Berdasarkan komentar penonton, maka dapat diketahui bahwa interaksi romantis antara Nabi dan istrinya, Sayyidah Aisyah menjadi bagian penting dari popularitas lagu tersebut. Gambaran fisik Aisyah dan interaksinya dengan Nabi menyampaikan pesan bahwa keduanya adalah pasangan yang saling mengungkapkan cinta layaknya manusia biasa. Meskipun banyak mendapat kritik dari beberapa ulama dan penulis aktivis progresif, kehadiran lagu Aisyah disambut positif oleh sebagai besar penonton Youtube.

  

Kesimpulan

 

Banyaknya tanggapan positif dari khalayak menunjukkan bahwa mereka memiliki posisi ‘kontras’ dengan para pendakwah dan penulis progresif. Artinya, posisi khalayak muslim yang lebih besar berada di luar kubu konservatif dan progresif yang mencerminkan pola umum masyarakat muslim Indonesia saat ini. muslim Indonesia semakin alim, namun konsumtif.
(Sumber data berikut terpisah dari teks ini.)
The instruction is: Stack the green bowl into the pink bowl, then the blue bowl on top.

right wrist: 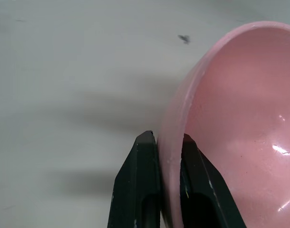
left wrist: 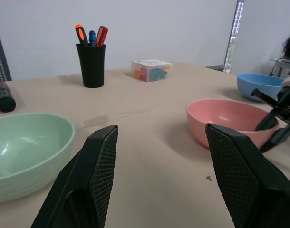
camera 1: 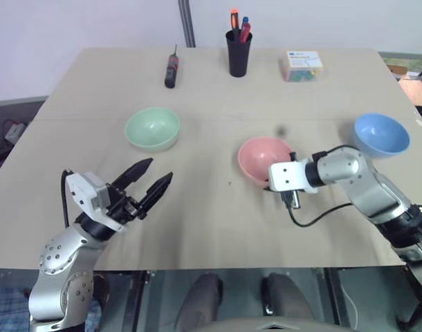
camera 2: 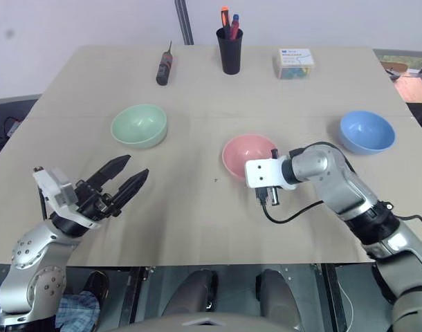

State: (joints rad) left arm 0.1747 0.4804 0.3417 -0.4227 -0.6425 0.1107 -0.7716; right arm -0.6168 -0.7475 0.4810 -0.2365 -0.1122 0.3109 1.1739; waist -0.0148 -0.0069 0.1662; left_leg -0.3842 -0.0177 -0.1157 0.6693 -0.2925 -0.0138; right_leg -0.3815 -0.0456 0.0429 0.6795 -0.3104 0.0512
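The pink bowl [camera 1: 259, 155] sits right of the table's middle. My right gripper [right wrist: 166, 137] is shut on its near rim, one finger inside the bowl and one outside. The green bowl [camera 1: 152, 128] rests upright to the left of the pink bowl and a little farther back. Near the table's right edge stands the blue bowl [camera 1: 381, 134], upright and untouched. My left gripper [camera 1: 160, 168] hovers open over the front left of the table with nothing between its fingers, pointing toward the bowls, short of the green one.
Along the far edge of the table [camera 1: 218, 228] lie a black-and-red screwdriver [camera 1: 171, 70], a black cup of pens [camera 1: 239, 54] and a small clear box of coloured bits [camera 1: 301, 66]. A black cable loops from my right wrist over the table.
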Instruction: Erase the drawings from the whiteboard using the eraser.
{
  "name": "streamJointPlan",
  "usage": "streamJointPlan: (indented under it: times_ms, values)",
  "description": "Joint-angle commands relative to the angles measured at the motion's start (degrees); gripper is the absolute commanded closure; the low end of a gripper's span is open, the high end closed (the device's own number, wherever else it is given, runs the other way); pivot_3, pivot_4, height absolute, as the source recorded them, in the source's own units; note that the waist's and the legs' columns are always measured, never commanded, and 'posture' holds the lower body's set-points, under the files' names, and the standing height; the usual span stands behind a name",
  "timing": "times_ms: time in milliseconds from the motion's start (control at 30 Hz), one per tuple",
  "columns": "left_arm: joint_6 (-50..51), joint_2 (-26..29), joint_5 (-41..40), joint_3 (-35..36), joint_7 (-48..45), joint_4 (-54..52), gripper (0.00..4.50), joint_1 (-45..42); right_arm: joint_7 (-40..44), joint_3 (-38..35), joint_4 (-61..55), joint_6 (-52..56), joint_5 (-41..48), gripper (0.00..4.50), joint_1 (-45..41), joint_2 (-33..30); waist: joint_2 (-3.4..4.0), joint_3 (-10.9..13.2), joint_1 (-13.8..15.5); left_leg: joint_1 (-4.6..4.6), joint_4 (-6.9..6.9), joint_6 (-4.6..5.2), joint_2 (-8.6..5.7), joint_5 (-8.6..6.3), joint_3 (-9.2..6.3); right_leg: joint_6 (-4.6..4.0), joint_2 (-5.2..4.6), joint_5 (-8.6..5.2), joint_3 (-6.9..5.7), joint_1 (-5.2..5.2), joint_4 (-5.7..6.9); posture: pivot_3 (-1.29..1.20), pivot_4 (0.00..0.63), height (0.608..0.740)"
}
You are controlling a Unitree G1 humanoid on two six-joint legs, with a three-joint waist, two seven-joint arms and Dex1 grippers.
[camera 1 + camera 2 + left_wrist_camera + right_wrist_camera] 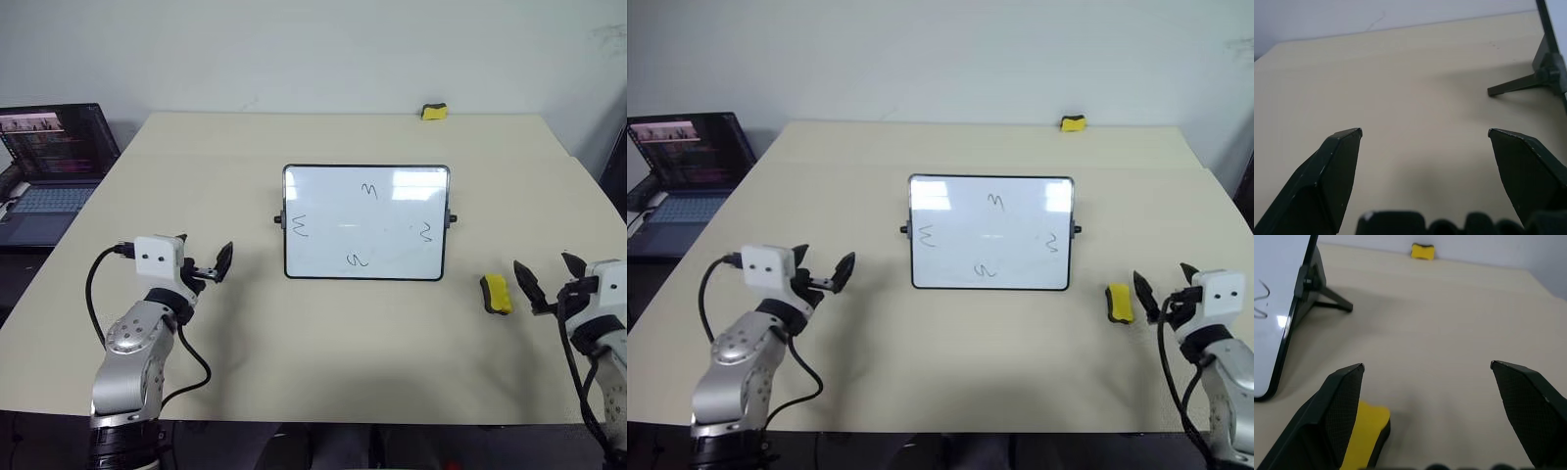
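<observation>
Bare table point(333, 343) lies before the whiteboard point(366, 223) — its stand point(1327, 296) and knobs jut sideways.

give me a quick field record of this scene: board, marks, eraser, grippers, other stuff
whiteboard: propped on its stand mid-table, tilted back
drawings: four black squiggles, all unerased, near the top, bottom, left and right edges
eraser: flat on the table, right of the board, unheld
right gripper: open, empty, just right of the eraser
left gripper: open, empty, left of the board
second yellow block: far table edge
laptop: open, off the table's left side
</observation>
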Motion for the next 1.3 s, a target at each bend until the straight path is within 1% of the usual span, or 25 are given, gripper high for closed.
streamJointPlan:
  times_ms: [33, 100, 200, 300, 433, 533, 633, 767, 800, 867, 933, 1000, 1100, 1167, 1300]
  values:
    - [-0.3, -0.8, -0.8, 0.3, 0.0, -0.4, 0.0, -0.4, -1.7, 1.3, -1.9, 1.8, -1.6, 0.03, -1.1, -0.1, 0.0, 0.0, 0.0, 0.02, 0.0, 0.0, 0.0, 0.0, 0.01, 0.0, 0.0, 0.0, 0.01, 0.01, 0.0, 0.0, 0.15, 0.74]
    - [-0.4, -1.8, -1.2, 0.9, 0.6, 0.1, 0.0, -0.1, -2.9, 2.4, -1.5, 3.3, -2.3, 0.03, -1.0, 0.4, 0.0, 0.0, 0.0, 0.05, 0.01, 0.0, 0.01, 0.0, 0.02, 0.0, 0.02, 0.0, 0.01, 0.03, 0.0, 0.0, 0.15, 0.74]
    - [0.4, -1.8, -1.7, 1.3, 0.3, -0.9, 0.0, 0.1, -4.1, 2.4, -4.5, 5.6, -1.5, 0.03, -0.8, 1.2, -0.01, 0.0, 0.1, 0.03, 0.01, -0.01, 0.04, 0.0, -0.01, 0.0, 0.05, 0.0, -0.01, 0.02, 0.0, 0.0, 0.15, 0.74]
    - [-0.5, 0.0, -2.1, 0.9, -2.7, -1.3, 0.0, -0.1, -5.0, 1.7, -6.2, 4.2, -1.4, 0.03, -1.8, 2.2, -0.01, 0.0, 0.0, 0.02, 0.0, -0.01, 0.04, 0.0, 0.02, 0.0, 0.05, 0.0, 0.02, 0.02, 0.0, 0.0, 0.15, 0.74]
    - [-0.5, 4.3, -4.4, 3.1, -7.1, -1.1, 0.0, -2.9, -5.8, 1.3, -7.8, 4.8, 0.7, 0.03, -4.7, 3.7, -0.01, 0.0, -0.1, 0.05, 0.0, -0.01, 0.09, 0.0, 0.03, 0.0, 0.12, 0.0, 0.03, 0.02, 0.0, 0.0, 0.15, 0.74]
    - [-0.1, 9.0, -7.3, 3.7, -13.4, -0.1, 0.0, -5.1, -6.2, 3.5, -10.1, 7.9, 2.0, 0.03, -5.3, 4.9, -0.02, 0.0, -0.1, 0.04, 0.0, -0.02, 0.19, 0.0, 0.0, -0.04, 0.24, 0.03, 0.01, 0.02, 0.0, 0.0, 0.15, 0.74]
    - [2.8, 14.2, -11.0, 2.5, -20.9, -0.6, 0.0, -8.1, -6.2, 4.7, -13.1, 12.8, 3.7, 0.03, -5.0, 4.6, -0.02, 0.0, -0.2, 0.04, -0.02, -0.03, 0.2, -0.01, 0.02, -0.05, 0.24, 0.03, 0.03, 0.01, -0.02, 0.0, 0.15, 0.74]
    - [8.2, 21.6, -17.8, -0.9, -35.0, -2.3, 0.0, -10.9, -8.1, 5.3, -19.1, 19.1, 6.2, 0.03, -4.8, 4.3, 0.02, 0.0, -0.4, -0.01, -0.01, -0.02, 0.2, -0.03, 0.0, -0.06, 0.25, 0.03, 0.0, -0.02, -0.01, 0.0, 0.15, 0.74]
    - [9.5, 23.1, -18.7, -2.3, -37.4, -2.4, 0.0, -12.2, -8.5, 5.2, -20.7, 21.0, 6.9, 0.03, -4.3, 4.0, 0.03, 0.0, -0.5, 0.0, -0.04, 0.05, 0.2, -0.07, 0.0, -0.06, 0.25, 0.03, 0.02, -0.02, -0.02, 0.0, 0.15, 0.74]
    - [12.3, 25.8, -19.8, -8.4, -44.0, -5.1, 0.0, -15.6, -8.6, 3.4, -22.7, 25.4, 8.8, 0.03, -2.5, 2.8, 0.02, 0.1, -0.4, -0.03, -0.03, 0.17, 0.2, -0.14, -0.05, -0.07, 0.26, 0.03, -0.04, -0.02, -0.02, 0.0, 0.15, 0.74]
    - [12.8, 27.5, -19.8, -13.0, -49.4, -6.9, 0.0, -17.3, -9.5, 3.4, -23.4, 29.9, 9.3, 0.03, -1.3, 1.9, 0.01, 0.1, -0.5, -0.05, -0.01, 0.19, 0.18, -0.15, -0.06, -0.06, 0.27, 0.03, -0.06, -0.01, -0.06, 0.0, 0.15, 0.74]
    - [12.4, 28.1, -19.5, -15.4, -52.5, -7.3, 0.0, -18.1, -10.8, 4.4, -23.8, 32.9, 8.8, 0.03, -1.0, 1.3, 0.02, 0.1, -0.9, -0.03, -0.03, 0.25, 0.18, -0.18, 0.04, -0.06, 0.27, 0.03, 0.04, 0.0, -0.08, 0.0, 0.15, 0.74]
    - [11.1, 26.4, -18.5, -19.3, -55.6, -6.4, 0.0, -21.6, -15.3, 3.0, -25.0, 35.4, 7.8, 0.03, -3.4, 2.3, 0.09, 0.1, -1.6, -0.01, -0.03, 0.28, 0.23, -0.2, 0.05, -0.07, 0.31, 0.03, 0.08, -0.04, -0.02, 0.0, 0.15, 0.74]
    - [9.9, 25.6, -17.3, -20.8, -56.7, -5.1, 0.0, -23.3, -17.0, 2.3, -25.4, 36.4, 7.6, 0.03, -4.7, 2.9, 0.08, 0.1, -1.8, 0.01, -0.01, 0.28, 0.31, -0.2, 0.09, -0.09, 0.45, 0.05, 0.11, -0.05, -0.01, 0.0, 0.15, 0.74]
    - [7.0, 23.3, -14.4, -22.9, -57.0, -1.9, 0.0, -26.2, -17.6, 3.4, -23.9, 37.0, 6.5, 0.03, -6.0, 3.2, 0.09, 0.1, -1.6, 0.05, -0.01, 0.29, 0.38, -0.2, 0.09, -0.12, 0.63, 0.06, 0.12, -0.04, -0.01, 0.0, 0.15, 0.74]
Proliferasi berbagai produk Islam dengan mudah diakses melalui pasar offline dan online. Mereka lebih banyak disibukkan dengan ajaran dan ritual agama konvensional daripada tertarik pada pemikiran kritis mengenai ajaran Islam dan sejarahnya. Mereka juga tidak tertarik pada ajaran konservatif yang menghambat mereka dalam mengonsumsi produk Islami. “Kasus” lagu Aisyah seakan mengangkat isu Islam elit versus Islam biasa. Hal ini menunjukkan bahwa para pendakwah tidak selalu memiliki pengaruh terhadap muslim. Terutama, jika pendapat atau pesan Islam mereka tidak bisa mewakili suara mayoritas muslim. Islam biasa adalah fleksibel dan terkadang memiliki logikanya sendiri. Mereka dibentuk oleh pengaruh global dan lokal baik dalam bidang sosial, agama atau ekonomi yang memungkinkan mereka memiliki pemahaman dan cita rasa produk keagamaan yang khas. Artinya, kehadiran lagu Aisyah adalah salah satu cara menikmati kesenangan sekaligus mengungkapkan dan memperdalam iman mereka melalui mendengarkan dan menyanyikan lagu tersebut. Oleh sebab itu, muncul anggapan bahwa mengonsumsi lagu semacam ini memperkuat tren umum yang dicita-citakan kaum muda muslim Indonesia untuk menjadi saleh dan modern.